▶ [What to do]: Filter the entries down to the lines containing "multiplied", and copy those lines.

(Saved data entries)
________________________

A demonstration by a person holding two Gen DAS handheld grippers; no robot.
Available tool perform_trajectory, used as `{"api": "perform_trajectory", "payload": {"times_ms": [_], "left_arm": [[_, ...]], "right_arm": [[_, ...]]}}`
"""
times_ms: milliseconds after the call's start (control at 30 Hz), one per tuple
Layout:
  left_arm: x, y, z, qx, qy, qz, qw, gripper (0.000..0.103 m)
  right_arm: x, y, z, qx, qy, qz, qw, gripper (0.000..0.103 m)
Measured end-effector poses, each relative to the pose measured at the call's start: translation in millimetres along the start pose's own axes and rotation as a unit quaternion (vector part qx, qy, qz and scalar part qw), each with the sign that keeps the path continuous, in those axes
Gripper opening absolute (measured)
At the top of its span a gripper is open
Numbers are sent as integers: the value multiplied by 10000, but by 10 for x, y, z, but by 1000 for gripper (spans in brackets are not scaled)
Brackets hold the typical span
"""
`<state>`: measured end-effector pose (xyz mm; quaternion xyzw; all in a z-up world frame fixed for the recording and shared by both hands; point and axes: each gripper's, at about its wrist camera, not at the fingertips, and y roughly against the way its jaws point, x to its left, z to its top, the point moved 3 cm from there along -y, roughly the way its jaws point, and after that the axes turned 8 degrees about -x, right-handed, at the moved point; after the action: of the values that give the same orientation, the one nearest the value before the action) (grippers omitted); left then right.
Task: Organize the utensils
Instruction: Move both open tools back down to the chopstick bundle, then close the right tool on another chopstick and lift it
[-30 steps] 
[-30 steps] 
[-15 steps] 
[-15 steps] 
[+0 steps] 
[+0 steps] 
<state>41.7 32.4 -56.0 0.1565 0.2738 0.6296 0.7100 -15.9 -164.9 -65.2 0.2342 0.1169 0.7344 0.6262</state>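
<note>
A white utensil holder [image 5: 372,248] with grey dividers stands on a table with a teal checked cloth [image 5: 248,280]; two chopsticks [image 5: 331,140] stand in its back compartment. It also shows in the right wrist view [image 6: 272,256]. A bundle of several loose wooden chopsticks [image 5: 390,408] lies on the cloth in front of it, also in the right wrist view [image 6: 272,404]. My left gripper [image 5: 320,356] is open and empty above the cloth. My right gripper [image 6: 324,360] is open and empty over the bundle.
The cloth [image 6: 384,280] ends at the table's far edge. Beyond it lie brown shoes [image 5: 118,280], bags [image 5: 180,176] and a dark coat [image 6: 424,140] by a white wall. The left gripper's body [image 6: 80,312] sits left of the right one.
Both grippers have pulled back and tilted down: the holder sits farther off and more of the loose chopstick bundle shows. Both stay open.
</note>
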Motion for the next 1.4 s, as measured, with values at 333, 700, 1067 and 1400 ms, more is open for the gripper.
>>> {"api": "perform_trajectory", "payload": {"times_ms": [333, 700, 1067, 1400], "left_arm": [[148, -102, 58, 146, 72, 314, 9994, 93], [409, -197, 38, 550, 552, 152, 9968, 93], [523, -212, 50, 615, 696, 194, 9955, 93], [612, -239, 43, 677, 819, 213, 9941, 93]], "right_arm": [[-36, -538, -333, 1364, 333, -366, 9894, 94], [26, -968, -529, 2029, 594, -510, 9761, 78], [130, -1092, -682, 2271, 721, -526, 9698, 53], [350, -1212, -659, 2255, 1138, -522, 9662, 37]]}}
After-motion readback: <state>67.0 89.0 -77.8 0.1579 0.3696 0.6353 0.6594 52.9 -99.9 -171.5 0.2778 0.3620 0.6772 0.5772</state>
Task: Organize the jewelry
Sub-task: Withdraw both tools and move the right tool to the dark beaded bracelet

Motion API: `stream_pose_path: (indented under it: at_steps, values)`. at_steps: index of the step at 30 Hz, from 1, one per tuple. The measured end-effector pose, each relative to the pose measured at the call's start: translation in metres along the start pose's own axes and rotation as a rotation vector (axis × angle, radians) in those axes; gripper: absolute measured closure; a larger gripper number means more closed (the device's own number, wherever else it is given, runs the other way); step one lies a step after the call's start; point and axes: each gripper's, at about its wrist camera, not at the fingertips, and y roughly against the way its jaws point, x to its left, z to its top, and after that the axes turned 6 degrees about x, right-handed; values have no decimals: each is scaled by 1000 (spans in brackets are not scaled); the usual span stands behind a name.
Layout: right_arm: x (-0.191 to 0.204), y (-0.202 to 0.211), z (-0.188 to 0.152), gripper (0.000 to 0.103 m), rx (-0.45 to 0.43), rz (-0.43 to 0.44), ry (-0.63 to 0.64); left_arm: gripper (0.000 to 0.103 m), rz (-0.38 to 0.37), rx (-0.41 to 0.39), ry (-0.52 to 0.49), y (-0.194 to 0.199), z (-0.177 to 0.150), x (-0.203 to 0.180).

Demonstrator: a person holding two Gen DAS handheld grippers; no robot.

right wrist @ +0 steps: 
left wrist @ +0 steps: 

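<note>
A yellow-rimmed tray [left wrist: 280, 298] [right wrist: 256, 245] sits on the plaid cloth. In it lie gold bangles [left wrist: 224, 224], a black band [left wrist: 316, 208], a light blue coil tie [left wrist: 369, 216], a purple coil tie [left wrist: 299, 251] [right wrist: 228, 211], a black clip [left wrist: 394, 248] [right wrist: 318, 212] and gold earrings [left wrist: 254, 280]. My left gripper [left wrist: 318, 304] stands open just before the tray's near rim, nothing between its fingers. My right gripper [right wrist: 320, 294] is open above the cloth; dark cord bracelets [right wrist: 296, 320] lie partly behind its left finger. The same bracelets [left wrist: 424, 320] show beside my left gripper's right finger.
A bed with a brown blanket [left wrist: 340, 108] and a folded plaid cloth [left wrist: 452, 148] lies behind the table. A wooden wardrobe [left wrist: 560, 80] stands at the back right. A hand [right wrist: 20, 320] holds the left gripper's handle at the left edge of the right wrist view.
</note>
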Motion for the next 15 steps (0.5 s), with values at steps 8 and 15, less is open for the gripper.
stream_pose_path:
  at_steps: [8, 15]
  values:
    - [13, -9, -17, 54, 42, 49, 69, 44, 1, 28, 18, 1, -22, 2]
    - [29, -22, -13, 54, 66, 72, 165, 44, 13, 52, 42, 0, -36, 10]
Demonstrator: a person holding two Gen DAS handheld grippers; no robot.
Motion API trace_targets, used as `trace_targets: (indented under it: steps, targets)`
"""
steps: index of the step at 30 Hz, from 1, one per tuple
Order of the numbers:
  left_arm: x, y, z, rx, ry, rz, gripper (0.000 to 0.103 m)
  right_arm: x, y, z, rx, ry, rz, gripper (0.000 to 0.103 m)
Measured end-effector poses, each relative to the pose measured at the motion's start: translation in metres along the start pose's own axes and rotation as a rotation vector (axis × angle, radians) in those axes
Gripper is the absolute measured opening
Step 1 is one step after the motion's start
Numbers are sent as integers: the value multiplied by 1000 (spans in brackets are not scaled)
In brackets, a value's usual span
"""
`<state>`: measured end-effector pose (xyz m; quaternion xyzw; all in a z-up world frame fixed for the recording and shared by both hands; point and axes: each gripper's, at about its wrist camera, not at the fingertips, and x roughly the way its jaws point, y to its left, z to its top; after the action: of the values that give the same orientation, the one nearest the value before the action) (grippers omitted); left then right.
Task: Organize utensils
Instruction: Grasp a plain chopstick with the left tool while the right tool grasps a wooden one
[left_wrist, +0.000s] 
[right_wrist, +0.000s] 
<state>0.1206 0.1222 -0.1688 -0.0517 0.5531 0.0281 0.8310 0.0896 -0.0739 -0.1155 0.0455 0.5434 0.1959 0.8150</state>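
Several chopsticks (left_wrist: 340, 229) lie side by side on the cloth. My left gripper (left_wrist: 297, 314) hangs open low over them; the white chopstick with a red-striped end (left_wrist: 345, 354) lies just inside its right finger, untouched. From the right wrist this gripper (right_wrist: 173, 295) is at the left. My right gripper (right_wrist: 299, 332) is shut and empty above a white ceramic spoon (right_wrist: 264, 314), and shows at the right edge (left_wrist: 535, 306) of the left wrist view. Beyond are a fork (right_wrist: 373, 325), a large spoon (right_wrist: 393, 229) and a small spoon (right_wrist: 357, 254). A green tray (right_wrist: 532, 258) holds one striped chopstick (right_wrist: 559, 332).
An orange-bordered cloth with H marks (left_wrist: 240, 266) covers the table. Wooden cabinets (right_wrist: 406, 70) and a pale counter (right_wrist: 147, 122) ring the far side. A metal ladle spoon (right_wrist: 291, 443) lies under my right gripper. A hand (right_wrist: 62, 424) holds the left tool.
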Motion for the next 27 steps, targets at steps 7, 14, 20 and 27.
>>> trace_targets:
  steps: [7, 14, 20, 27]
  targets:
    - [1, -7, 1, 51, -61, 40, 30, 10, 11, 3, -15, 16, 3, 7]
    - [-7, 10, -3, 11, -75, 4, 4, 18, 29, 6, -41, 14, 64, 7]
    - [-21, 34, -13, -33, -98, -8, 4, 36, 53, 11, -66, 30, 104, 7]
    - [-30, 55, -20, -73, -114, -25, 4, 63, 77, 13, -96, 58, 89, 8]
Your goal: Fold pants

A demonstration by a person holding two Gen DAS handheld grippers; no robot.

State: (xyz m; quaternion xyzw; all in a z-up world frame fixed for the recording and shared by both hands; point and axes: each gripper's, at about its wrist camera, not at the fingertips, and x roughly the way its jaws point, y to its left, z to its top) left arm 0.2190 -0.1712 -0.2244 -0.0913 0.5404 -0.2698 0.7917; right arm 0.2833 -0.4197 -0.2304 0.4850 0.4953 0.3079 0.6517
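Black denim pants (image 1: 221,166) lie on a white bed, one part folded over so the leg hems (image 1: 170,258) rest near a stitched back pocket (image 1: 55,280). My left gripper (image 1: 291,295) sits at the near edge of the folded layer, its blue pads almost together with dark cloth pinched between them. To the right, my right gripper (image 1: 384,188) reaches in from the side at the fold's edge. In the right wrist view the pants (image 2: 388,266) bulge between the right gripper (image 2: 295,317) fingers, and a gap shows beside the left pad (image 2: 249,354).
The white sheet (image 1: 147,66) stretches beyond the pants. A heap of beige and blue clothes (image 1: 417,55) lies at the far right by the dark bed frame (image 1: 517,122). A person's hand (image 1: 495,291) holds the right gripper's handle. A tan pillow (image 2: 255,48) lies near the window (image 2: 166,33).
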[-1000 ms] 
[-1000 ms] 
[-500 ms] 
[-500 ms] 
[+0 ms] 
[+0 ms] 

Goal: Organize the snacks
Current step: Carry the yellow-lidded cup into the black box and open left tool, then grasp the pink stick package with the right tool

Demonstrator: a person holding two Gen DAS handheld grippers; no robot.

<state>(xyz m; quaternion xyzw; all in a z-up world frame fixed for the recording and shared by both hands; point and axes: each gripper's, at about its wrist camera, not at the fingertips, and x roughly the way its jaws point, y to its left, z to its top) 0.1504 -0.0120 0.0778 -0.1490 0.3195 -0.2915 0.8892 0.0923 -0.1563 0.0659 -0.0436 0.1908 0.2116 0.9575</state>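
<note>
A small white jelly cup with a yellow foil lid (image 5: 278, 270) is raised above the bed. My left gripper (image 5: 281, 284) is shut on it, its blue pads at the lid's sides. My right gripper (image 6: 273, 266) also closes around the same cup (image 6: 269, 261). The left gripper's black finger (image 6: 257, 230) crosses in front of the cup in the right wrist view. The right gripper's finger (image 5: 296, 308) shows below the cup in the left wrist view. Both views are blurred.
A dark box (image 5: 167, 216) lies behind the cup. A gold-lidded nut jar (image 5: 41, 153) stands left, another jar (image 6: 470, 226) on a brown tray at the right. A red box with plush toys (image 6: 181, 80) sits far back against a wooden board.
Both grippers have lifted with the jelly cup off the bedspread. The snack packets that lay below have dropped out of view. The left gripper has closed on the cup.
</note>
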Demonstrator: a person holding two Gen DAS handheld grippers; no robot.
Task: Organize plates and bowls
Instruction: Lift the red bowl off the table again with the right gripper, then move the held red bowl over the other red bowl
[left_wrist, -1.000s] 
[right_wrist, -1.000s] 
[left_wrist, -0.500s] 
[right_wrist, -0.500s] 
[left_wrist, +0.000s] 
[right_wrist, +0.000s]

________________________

▶ [Answer box]:
Numbers are sent as integers: the value multiplied by 10000, but by 10 for x, y, z, but by 1000 for gripper (spans in brackets are not scaled)
Numbers are sent as integers: the value multiplied by 1000 (spans in brackets are not scaled)

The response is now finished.